Why not, I intimated to my friend, use the same concept with our cannon?  Brilliant, we thought.  Or at least I did.  Field trials were begun immediately, and test results started sputtering in.  It soon became apparent to us that we had something on our hands that could be taken to the next step. 

That next step was this. . .

Load the cannon with aforesaid gun powder, wadding and tennis ball.  Tamp down tightly to ensure maximum projectability.  Lay an extra-long ridge of fuse powder. (What we had in mind had the potential to do harm, or so we thought.) Prop the cannon up on a three-inch block of wood so the front end is angled up.  Find a five-gallon bucket that we didn’t ever plan to use again.  Fill the five-gallon bucket approximately two thirds full of gasoline and place within two feet of the cannon’s muzzle end.  Light the fuse and run the 100-meter dash in record time, all the while casting fearful/inquiring looks over your shoulder.

In a tremendous flash of flame and sound, we realized this was the epitome of all craziness.  Only at night could the true dimensions be verified somewhat correctly.  The fireball stretched an easy 100 feet upwards, although I would guess it was likely more, and extended much the same horizontally. 

Field trials proved successful on several later occasions, with more and more spectators gathering each time.  I wish I could be around, some 1,000 or 1,500 years in the future, when archeologists are conducting a dig somewhere in what used to be my back yard.
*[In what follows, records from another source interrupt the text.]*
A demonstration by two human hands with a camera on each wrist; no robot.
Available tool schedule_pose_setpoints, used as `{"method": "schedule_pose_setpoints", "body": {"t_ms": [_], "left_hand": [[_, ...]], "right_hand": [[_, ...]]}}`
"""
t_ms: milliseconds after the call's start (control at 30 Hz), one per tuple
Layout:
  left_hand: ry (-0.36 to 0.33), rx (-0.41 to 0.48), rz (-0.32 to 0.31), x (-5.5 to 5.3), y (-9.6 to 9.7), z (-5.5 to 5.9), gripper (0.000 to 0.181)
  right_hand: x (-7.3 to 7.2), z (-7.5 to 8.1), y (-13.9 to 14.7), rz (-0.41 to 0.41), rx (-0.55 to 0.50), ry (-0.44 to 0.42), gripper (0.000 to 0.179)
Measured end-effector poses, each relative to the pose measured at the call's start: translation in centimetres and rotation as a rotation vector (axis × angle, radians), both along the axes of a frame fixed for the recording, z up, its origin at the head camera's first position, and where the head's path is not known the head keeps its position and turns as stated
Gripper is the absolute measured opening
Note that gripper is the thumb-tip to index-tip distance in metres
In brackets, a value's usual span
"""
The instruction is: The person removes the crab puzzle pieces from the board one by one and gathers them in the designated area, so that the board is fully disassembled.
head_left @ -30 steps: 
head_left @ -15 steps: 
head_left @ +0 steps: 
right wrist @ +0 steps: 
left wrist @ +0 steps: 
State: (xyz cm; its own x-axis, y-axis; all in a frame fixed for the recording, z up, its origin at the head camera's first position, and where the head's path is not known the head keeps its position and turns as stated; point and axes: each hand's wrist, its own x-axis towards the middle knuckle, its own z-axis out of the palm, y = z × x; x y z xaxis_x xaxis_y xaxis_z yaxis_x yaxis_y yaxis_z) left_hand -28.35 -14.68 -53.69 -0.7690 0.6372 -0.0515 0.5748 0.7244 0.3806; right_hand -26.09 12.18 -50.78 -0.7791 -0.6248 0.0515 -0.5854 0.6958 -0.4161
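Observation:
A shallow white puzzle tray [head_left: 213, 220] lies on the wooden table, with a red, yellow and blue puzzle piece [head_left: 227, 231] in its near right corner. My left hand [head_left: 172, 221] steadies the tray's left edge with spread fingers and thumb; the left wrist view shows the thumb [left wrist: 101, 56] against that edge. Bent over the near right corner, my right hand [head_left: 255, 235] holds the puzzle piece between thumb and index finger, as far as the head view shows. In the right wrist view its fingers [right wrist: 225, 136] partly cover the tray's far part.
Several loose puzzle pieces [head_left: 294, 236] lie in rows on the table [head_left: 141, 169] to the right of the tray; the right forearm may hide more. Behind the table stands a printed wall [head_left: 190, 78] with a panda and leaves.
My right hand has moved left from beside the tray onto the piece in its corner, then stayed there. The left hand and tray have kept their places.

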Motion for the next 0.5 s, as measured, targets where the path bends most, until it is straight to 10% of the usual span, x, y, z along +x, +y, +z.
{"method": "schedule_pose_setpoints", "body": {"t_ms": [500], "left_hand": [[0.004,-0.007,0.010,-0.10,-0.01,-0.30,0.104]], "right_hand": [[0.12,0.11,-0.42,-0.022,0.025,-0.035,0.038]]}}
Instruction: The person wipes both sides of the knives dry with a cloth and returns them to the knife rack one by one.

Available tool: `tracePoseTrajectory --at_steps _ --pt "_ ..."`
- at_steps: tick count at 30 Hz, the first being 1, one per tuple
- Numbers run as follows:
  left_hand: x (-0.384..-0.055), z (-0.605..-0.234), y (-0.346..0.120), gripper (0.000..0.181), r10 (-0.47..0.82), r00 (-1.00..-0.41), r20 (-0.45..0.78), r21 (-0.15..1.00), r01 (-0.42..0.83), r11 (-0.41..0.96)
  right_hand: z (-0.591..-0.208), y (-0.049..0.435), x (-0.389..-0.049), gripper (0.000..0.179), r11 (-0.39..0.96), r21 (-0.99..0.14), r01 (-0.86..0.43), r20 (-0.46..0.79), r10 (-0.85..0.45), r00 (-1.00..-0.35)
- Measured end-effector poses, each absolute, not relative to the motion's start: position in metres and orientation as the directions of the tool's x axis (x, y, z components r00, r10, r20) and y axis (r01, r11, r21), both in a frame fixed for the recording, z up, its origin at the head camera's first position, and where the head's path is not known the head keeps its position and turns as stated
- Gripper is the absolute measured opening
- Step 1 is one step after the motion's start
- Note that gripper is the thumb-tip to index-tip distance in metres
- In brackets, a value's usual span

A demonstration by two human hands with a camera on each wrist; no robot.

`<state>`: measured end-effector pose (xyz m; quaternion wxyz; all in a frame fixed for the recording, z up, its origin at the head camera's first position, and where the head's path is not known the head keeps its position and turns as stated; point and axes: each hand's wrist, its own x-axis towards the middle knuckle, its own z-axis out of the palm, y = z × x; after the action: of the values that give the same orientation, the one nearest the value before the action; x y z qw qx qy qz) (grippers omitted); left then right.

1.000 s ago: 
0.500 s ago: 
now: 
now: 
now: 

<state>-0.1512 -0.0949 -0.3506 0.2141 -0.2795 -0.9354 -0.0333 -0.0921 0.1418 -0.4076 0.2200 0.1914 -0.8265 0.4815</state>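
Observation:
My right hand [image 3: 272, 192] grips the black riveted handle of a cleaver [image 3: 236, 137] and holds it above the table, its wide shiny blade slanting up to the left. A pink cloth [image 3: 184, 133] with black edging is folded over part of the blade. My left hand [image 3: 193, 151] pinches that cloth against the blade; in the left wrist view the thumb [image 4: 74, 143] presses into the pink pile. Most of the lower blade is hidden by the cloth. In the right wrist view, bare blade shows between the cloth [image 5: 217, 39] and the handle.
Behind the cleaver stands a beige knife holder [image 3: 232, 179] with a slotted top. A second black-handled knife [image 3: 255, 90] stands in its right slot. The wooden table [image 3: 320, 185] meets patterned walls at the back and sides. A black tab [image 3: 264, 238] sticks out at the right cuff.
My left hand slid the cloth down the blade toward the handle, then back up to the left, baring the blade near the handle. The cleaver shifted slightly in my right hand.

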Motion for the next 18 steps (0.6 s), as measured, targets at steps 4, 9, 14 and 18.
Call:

I’d like to see the puzzlement on their faces as they try to deduce what went on anyway, based on the fossil fuel sediment and scorch marks.  I bet they’ll decide this is what made dinosaurs go extinct and that it happened millions of years ago.

* * *

I would hope that the common sense of my reader is verified in the fact that he/she does not attempt to emulate the above scenario in its raw form.  While it was fun, and hair raising, it would be best if such things were, ahem, a little less flamboyant, could we say. 

A couple of years later, the cannon proved its dangerous capabilities when a cousin of mine was using it in much the same manner as we had.  It fired prematurely, before the 100-yard dash had been completed, and my cousin sustained severe enough burns to spend some time in a burn unit.  I suppose I am partially responsible for his pain and agony.